S'agissant du principe de la proportionnalité, il sera relevé que les recourants occupent sans droit l'appartement et le parking depuis la résiliation de ces derniers, au 31 juillet 2024. Ils ont ainsi bénéficié, de fait, depuis cette date, de plus de 7 mois d'occupation de l'appartement, de sorte qu'ils ont eu le temps d'entreprendre des démarches afin de se reloger. Par ailleurs, ils n'ont pas rendu vraisemblable avoir effectué des recherches de logement qui se seraient révélés vaines. Ils ne sauraient ainsi obtenir un délai qui reviendrait à leur octroyer une prolongation de bail, à laquelle ils ne sauraient prétendre. Par ailleurs, aucun élément du dossier ne permet de retenir que l'exécution de l'évacuation leur serait moins pénible à l'échéance du délai qu'il sollicite.

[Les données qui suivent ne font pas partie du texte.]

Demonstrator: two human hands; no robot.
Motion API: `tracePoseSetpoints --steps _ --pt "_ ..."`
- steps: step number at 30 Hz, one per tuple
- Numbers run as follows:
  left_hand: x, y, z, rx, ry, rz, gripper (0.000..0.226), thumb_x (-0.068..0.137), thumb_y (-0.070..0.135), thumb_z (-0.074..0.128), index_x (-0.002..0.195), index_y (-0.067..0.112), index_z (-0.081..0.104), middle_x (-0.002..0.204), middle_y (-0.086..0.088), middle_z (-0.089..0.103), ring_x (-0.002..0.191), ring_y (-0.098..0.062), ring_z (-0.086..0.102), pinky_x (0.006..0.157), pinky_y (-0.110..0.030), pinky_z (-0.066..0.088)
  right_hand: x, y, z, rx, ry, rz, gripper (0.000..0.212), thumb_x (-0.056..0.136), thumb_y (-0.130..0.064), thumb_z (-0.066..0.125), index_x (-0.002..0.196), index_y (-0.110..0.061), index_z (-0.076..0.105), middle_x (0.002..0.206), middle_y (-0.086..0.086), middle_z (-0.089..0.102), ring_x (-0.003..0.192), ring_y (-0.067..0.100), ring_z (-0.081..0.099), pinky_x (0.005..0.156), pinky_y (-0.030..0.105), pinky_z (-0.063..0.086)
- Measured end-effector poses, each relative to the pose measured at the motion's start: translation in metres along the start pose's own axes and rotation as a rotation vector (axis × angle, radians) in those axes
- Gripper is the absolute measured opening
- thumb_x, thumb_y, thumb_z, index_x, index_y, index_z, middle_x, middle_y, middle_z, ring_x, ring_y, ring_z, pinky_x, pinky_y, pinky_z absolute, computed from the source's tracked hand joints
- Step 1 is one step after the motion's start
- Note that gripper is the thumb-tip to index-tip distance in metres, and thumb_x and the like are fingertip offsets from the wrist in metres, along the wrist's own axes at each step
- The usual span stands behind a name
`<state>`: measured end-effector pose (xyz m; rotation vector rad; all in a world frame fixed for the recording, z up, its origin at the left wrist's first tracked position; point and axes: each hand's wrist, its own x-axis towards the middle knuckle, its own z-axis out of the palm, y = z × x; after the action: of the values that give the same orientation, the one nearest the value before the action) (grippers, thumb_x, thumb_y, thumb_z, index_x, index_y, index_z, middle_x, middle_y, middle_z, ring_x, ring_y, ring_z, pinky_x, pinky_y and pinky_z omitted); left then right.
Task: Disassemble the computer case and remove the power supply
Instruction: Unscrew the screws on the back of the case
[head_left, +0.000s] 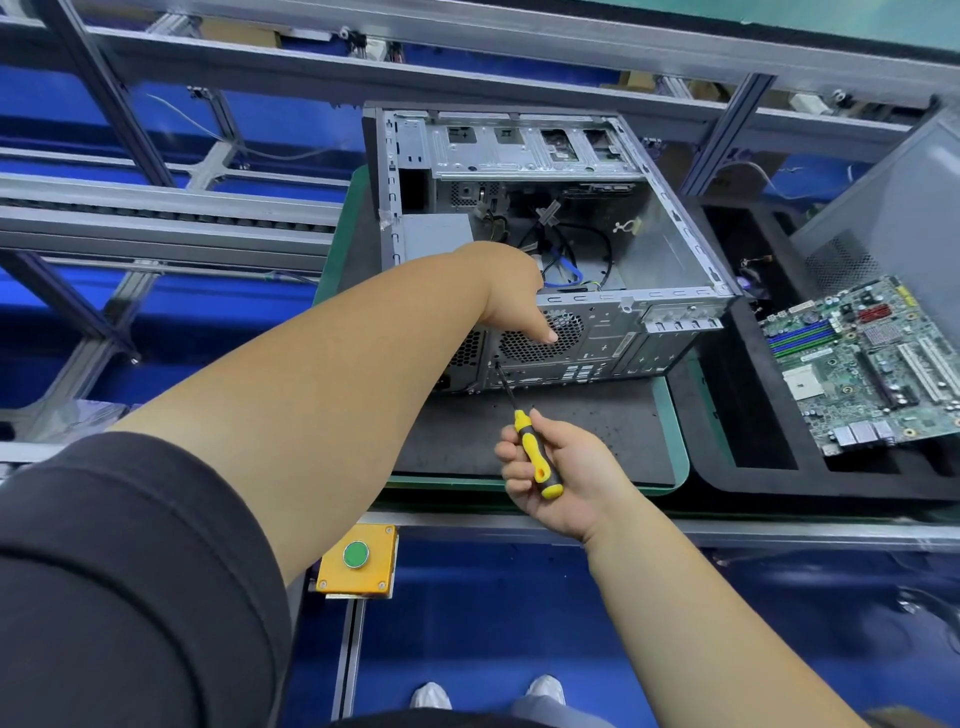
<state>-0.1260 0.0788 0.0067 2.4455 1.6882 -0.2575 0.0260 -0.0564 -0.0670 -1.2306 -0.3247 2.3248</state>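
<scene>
An open grey computer case (670, 249) lies on its side on a dark mat, its rear panel facing me. The grey power supply (436, 236) sits in its near-left corner, partly hidden by my arm. My left hand (511, 296) grips the case's top rear edge, fingers inside and thumb down over the fan grille (524, 348). My right hand (561, 467) holds a yellow-and-black screwdriver (535, 452). Its tip touches the rear panel just below the grille. Loose black and blue cables (576, 260) lie inside the case.
A green motherboard (862, 364) rests in a black foam tray (748, 415) to the right, with a grey side panel (893, 208) behind it. A yellow box with a green button (357, 558) is mounted under the bench's front edge. Aluminium conveyor rails (171, 208) run at the left.
</scene>
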Motion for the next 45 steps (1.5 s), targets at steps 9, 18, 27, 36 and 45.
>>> tracePoseSetpoints --steps 9,18,27,36,45 --pt "0.002 -0.001 0.001 -0.002 -0.004 -0.003 0.050 0.079 0.071 0.054 0.064 0.026 0.040 0.068 0.007 0.048 0.060 -0.009 0.043 0.051 -0.028 0.030 0.005 0.009 0.022 -0.533 0.382 -0.132 0.040 0.106 -0.038 0.033 0.082 -0.011 0.051 0.049 0.000 0.042 0.032 0.011 0.030 0.035 0.019 0.025" --pt "0.002 -0.001 0.001 0.006 -0.002 -0.004 0.051 0.079 0.072 0.054 0.064 0.025 0.039 0.067 0.007 0.047 0.060 -0.009 0.043 0.050 -0.028 0.029 0.009 0.019 0.016 -1.807 0.842 -0.503 0.030 0.106 -0.041 0.028 0.097 -0.017 0.044 0.068 -0.004 0.041 0.065 0.023 0.044 0.047 0.031 0.024" --pt "0.000 0.000 -0.001 0.005 -0.009 -0.002 0.051 0.081 0.070 0.054 0.064 0.024 0.039 0.064 0.006 0.046 0.058 -0.010 0.042 0.050 -0.028 0.029 0.007 0.010 0.005 -1.421 0.684 -0.558 0.029 0.094 -0.046 0.056 0.089 -0.017 0.051 0.072 -0.003 0.058 0.064 0.017 0.050 0.052 0.029 0.032" --pt "-0.003 0.002 -0.003 0.002 -0.016 -0.004 0.051 0.083 0.067 0.055 0.064 0.022 0.041 0.059 0.005 0.047 0.057 -0.010 0.043 0.050 -0.028 0.030 0.006 0.005 0.003 -0.293 0.144 -0.118 0.038 0.103 -0.034 0.042 0.088 -0.006 0.063 0.059 0.002 0.055 0.045 0.014 0.040 0.052 0.027 0.031" --pt "-0.001 0.001 -0.001 -0.005 -0.010 0.004 0.051 0.082 0.069 0.054 0.064 0.023 0.039 0.063 0.006 0.046 0.059 -0.009 0.042 0.051 -0.029 0.029 0.009 0.021 0.013 -0.798 0.433 -0.358 0.032 0.098 -0.040 0.053 0.081 -0.013 0.059 0.056 -0.003 0.052 0.051 0.013 0.040 0.051 0.026 0.033"
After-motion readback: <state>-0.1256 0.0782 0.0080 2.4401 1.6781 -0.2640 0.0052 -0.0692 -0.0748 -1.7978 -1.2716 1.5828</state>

Par conséquent, aucun motif ne justifie l'octroi d'un sursis humanitaire. Les griefs des recourants sont dès lors infondés.

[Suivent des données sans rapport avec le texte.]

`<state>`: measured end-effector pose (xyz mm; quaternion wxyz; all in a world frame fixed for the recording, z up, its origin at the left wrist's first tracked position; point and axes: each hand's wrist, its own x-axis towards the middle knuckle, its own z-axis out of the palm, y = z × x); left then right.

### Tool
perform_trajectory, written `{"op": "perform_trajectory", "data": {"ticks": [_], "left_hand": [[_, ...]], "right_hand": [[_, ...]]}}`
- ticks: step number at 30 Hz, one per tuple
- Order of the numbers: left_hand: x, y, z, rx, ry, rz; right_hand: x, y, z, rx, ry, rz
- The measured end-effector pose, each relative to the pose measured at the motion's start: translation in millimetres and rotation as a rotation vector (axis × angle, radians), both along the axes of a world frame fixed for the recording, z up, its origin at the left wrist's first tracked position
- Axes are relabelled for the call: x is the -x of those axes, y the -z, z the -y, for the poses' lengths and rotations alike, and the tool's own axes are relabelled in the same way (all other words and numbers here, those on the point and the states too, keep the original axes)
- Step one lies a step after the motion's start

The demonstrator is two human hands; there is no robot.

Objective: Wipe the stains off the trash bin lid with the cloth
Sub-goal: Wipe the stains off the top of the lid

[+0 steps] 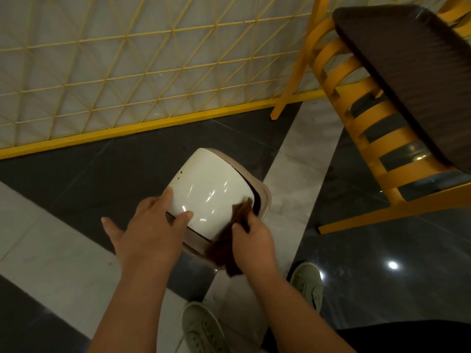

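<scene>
Here the trash bin lid (211, 189) sits on the bin, on the floor. The left hand (153, 225), its grip spread, steadies the lid so it cannot swing, while the right hand (251, 242) pinches the brown cloth (230, 240) against its edge, probably to rub stains.

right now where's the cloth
In the head view the brown cloth is in the right hand, pressed against the lower right edge of the white bin lid, opposite the left hand.
</scene>
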<state>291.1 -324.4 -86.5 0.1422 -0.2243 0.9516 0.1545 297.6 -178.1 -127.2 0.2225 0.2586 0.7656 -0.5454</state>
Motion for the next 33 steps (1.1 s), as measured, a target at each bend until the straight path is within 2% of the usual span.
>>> {"op": "perform_trajectory", "data": {"ticks": [3, 6, 14, 18, 21, 24, 27, 30, 33], "left_hand": [[-1, 3, -2, -0.023, 0.000, -0.013], [2, 3, -3, 0.012, 0.014, 0.002], [2, 6, -10, 0.062, 0.008, 0.029], [2, 8, -14, 0.087, -0.001, 0.010], [4, 8, -16, 0.098, -0.006, 0.009], [5, 7, -17, 0.129, 0.013, 0.004], [6, 6, -16, 0.146, 0.026, -0.004], [5, 7, -14, 0.153, 0.035, 0.003], [5, 7, -13, 0.133, 0.023, -0.002]], "right_hand": [[22, 7, -2, -0.068, 0.072, -0.087], [6, 13, 4, -0.132, -0.013, -0.202], [-23, 22, 7, -0.181, -0.131, -0.264], [1, 20, 3, -0.285, -0.174, -0.330], [35, 19, -1, -0.291, -0.116, -0.242], [40, 15, -5, -0.155, -0.055, -0.044], [22, 7, -5, -0.047, -0.086, 0.095], [2, 1, -1, 0.027, -0.109, 0.099], [1, -4, -1, -0.022, -0.110, -0.024]]}}
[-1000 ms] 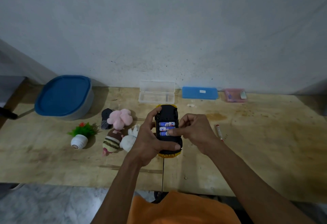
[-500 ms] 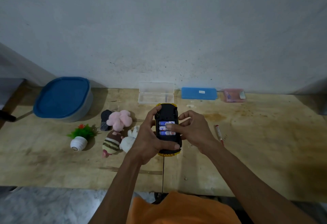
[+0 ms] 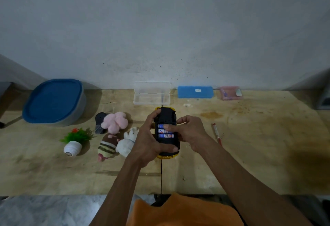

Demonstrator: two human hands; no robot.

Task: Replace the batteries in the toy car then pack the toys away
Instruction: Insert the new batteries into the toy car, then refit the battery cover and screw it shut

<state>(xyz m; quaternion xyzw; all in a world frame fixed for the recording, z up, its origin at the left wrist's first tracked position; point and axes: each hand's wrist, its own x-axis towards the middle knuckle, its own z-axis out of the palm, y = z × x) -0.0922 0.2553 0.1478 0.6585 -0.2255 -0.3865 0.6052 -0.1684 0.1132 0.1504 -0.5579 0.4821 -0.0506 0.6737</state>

Ainsi, il apparait que le Tribunal n'a pas mésusé de son pouvoir d'appréciation en autorisant les intimées à requérir l'évacuation des recourants dès l'entrée en force du jugement.

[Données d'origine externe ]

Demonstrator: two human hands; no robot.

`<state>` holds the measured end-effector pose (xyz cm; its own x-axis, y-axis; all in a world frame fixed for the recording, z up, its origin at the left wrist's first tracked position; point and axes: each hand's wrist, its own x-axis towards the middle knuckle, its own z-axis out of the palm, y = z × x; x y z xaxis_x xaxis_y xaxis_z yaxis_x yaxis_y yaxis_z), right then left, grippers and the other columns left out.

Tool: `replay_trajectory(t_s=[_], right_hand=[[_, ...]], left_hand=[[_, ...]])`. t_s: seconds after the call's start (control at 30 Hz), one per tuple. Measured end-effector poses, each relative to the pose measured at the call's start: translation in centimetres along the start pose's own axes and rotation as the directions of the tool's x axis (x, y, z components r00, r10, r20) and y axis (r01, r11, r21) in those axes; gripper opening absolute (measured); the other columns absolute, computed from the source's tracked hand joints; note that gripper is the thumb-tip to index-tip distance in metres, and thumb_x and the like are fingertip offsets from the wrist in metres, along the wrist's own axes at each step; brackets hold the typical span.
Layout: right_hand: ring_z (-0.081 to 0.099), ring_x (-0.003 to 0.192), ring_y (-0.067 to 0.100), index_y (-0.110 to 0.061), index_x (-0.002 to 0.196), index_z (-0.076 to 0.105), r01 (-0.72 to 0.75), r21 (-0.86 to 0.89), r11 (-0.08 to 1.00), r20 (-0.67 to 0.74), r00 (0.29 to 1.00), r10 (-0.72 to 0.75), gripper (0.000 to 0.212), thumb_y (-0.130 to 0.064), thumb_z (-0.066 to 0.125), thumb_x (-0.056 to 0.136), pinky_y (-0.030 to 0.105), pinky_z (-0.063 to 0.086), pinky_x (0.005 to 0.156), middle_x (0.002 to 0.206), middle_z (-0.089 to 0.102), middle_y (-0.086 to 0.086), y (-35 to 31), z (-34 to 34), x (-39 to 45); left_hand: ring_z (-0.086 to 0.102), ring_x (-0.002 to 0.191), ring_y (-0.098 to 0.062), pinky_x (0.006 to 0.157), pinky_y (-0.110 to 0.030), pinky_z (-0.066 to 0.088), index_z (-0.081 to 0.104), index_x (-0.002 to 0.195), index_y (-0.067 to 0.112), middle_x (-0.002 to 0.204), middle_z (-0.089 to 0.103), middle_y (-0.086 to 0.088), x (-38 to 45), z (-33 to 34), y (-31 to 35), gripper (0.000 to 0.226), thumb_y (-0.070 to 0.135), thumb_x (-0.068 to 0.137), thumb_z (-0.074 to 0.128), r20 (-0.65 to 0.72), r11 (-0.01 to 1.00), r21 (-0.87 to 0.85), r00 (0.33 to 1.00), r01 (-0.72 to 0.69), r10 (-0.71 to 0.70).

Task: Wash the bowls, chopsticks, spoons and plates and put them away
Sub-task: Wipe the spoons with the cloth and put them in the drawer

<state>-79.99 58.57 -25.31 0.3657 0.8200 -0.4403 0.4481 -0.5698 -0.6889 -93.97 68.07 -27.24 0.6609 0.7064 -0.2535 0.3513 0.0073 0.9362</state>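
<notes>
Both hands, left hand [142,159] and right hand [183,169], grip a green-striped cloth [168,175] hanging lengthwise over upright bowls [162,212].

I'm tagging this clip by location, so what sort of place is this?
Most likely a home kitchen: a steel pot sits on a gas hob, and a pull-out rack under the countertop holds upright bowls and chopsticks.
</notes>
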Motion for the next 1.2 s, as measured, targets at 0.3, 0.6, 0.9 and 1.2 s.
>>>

Par conséquent, le recours sera rejeté.

3. A teneur de l'art. 22 al. 1 LaCC, il n'est pas prélevé de frais ni alloué de dépens dans les causes soumises à la juridiction des baux et loyers (ATF 139 III 182 consid. 2.6; arrêt du Tribunal fédéral 4A_219/2020 du 12 mars 2021 consid. 7).

* * * * *

 

 

 



PAR CES MOTIFS,
La Chambre des baux et loyers :

A la forme :

Déclare recevable le recours interjeté le 27 janvier 2025 par A______ et B______ contre le jugement JTBL/1286/2024 rendu le 16 décembre 2024 par le Tribunal des baux et loyers dans la cause C/20353/2024‑3.

Au fond :

Le rejette.

Dit que la procédure est gratuite.

Déboute les parties de toutes autres conclusions.

Siégeant :

Madame Nathalie LANDRY-BARTHE, présidente; Madame Sylvie DROIN, Monsieur Laurent RIEBEN, juges; Monsieur Nicolas DAUDIN, Monsieur Jean-Philippe ANTHONIOZ, juges assesseurs; Madame Maïté VALENTE, greffière.

 

 

 

 

 







Indication des voies de recours :

 

Le Tribunal fédéral connaît des recours constitutionnels subsidiaires; la qualité et les autres conditions pour interjeter recours sont déterminées par les art. 113 à 119 et 90 ss LTF. Le recours motivé doit être formé dans les trente jours qui suivent la notification de l'expédition complète de l'arrêt attaqué. L'art. 119 al. 1 LTF prévoit que si une partie forme un recours ordinaire et un recours constitutionnel, elle doit déposer les deux recours dans un seul mémoire.

 

Le recours doit être adressé au Tribunal fédéral, 1000 Lausanne 14.

 

Valeur litigieuse des conclusions pécuniaires au sens de la LTF inférieure à 15'000 fr.